When wikipedia has a web page for a phrase that did not exist till about 5 years ago, you know it's an official trend. Considered an upbeat, catchy song with provocative lyrics and women dancing with revealing clothes, an"item" number has slowly become a mandatory part of any Bollywood masala film.
The trend of an item number started much before semi-naked women became an acceptable part of Hindi cinema. Some consider Helen, Bindu and Aruna Irani the true item girls, setting the bar, and pathway for other item songs to gain honorary status in the structure of a film.
In retrospect, there doesn't seem to be much of a difference between today's item numbers and yesteryear's cabaret numbers. Why is it that we don't find 'Mehbooba' (Sholay )demeaning to women but most people would frown down on songs like 'Kuan Mein Doob Jaongi' (Page 3 )? Is it hypocrisy or is Helen just considered more graceful? Both have sexual undertones, both use women as props to put an exciting pit stop in the plot and in both songs the women have worn barely anything.
The reason is simple.

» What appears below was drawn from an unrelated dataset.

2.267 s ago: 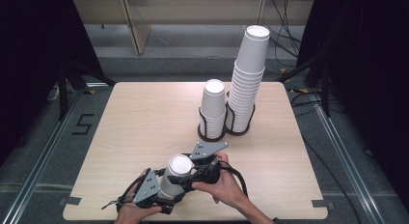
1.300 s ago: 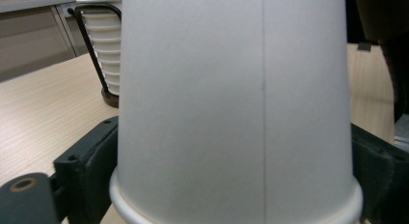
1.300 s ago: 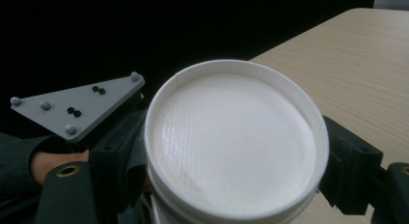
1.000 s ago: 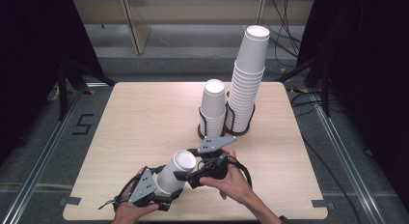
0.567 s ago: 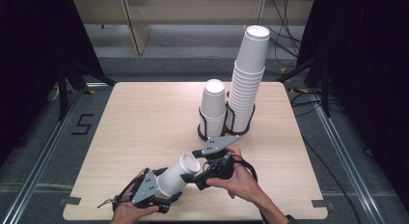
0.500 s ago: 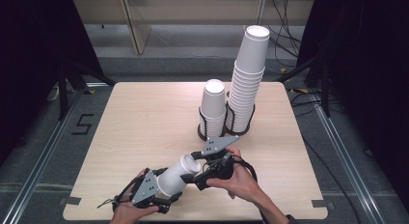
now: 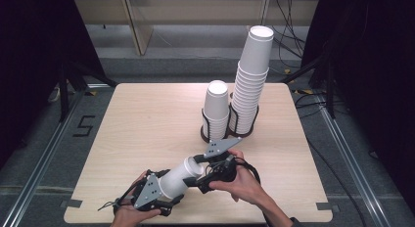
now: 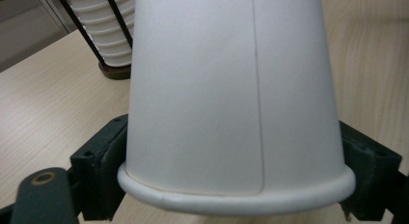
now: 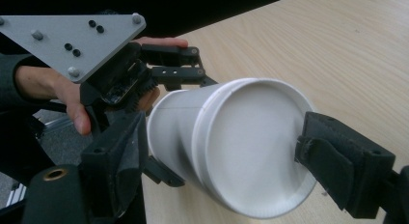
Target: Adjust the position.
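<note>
My left claw (image 7: 166, 195) is clamped on the rim end of a white paper cup (image 7: 180, 178), lying on its side just above the near edge of the pale wooden tabletop (image 7: 147, 119); its jaws have just been closing on it. My right claw (image 7: 201, 180) brackets the cup's base end, its pads (image 9: 337, 161) right against the sides, though I cannot tell whether they press. Two stacks of white paper cups in a black wire holder (image 7: 230, 129) stand well apart, farther back.

two cup stacks (image 7: 252, 85) in a black holder (image 7: 227, 131) on the table (image 7: 147, 119).
</note>
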A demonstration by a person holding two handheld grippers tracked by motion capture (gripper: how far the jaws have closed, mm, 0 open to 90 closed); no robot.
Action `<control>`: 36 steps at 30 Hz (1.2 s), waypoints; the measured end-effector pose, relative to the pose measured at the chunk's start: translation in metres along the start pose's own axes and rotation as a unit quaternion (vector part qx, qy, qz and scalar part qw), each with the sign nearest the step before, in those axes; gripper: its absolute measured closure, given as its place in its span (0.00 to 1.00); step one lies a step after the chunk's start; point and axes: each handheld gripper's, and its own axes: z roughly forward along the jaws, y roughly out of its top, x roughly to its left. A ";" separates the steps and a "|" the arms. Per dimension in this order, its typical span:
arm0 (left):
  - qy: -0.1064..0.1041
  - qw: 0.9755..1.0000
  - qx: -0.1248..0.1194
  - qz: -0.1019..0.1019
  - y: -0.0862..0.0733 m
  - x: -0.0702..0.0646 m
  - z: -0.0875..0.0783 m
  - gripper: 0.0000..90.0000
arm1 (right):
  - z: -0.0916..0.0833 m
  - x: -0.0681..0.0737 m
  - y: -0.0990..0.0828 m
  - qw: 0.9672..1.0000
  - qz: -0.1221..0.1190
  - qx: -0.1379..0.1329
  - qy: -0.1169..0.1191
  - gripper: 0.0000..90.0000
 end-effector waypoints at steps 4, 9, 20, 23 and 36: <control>0.004 1.000 -0.007 -0.001 0.001 0.000 -0.001 0.16 | -0.001 0.000 0.001 1.000 -0.002 0.003 0.002 0.19; 0.004 1.000 -0.006 0.003 0.001 0.001 -0.002 0.17 | -0.006 0.000 0.003 1.000 -0.010 0.002 -0.003 0.18; -0.006 0.999 0.042 0.029 0.001 0.000 -0.001 0.17 | -0.016 -0.001 0.006 0.999 -0.037 0.017 -0.017 0.18; -0.011 0.998 0.050 0.037 0.001 -0.001 0.000 0.17 | -0.015 0.001 0.006 0.998 -0.053 0.027 -0.026 0.18; -0.018 0.994 0.079 0.068 0.002 -0.002 0.001 0.17 | -0.006 0.006 0.000 0.989 -0.101 0.101 -0.032 0.18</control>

Hype makes anything and everything flow into extremes. We have always had item songs in our movies, from 'Shaher Ki Ladki' (Rakshak ) to 'Chamma Chamma' (China Gate ) to 'Main Aayi hoon UP Bihar Lootne' (Shool) and 'Kajraa re' (Bunty aur Babli ).
Barring the fact that decency is relative depending on the type of film in question, some would argue that these songs serve a petty if not unnecessary role in the larger plot of the film. They mostly work as a publicity or attention-seeking gimmick, and the"item girls" have their claim to fame laid on a silver platter.
Alternatively, one can argue that an"item" song has been a bollywood tradition since the Helen days, and that entertainment can be a purpose enough to include anything in a film. The main problem arises in the word"item" song or girl. The minute we use the word we objectify the women who could potentially make a career out of dancing on 35 or 70 mm.
For whatever reason, Rakhi Sawant and Sheryln Chopra have become familiar names because of the songs they chose to be a part of. It becomes hypocritical for us to typecast these women as"loose" or"cheap". They are actually just doing their job. Judging them is like calling Shahid Kapoor a kamina in real life.
Item songs are (ideally) meant as a pleasant break from the movie, however most item songs we see involve women dancing around men, the sole purpose being to entice the men. Once these songs become a ploy to pull a particular crowd towards the movie, and serve no larger purpose, it becomes extremely demeaning to the women who are in the song.
While women like Rakhi Sawant and Sherlyn Chopra have earned fame for being a part of item songs, they also get type casted into very rigid categories. It’s a no-win situation for the"item" girls, who climb to fame, to but have their reputation at stake. Once branded an"item" girl, they either get only such songs, or raunchy roles in films made only for men or slapstick comedies with a multicast.
The politics surrounding an item song is of a dual fold. On one hand, as an audience we accept that item songs are a part of a masala film, and meant as a publicity gimmick. It’s a tradition in some ways and a trend that we have learnt to associate with. On the other hand, the complication arises when judgments are passed on the"item girls".
The hypocrisy can be done away with, admit it, we don’t take Koena Mitra or Isha Kopikkar seriously. The songs should be taken for what they are meant to be: entertainment and a means to get the audience into the theater.